#### Directions for this task:
Repeat the lines of the listing below exactly, starting at the line that contains "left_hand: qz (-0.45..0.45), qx" and running through the last line, both included, and only those.

========

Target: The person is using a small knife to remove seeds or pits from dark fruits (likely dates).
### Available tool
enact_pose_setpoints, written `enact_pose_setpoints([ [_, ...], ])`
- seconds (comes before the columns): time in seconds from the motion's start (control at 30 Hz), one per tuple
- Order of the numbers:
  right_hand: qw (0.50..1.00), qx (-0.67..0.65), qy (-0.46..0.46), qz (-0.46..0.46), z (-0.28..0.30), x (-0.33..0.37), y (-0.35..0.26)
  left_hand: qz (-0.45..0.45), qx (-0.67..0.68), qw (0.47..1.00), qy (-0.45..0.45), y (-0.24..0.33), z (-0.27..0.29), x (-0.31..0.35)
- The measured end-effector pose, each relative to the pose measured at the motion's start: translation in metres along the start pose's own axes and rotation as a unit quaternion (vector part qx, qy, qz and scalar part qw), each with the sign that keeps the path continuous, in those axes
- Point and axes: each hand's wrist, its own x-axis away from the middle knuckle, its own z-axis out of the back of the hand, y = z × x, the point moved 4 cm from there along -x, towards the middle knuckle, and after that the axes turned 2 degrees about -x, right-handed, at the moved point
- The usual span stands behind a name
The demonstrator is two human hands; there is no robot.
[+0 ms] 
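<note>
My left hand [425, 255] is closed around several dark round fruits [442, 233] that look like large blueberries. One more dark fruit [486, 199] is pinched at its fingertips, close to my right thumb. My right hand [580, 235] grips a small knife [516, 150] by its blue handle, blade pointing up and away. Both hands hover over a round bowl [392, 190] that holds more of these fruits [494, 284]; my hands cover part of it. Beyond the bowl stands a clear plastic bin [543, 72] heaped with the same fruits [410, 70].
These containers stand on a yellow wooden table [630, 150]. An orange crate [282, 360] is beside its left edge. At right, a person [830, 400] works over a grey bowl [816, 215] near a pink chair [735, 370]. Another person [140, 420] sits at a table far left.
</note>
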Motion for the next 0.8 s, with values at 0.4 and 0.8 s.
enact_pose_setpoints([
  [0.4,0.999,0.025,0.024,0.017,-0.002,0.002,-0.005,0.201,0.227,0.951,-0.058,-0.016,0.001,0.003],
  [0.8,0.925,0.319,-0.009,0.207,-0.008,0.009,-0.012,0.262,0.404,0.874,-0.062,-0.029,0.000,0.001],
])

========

#### Result of the task:
  left_hand: qz (-0.45..0.45), qx (-0.67..0.68), qw (0.47..1.00), qy (-0.45..0.45), y (-0.24..0.33), z (-0.27..0.29), x (-0.31..0.35)
- The measured end-effector pose, each relative to the pose measured at the motion's start: translation in metres along the start pose's own axes and rotation as a unit quaternion (vector part qx, qy, qz and scalar part qw), each with the sign that keeps the path continuous, in those axes
- Point and axes: each hand's wrist, its own x-axis away from the middle knuckle, its own z-axis out of the back of the hand, y = z × x, the point moved 4 cm from there along -x, towards the middle knuckle, and after that the axes turned 2 degrees about -x, right-handed, at the moved point
- The usual span stands behind a name
The demonstrator is two human hands; there is no robot.
[+0 ms] 
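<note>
My left hand [425, 255] is closed around several dark round fruits [442, 233] that look like large blueberries. One more dark fruit [486, 199] is pinched at its fingertips, close to my right thumb. My right hand [580, 235] grips a small knife [516, 150] by its blue handle, blade pointing up and away. Both hands hover over a round bowl [392, 190] that holds more of these fruits [494, 284]; my hands cover part of it. Beyond the bowl stands a clear plastic bin [543, 72] heaped with the same fruits [410, 70].
These containers stand on a yellow wooden table [630, 150]. An orange crate [282, 360] is beside its left edge. At right, a person [830, 400] works over a grey bowl [816, 215] near a pink chair [735, 370]. Another person [140, 420] sits at a table far left.
</note>
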Motion for the next 0.8 s, with values at 0.4 and 0.8 s.
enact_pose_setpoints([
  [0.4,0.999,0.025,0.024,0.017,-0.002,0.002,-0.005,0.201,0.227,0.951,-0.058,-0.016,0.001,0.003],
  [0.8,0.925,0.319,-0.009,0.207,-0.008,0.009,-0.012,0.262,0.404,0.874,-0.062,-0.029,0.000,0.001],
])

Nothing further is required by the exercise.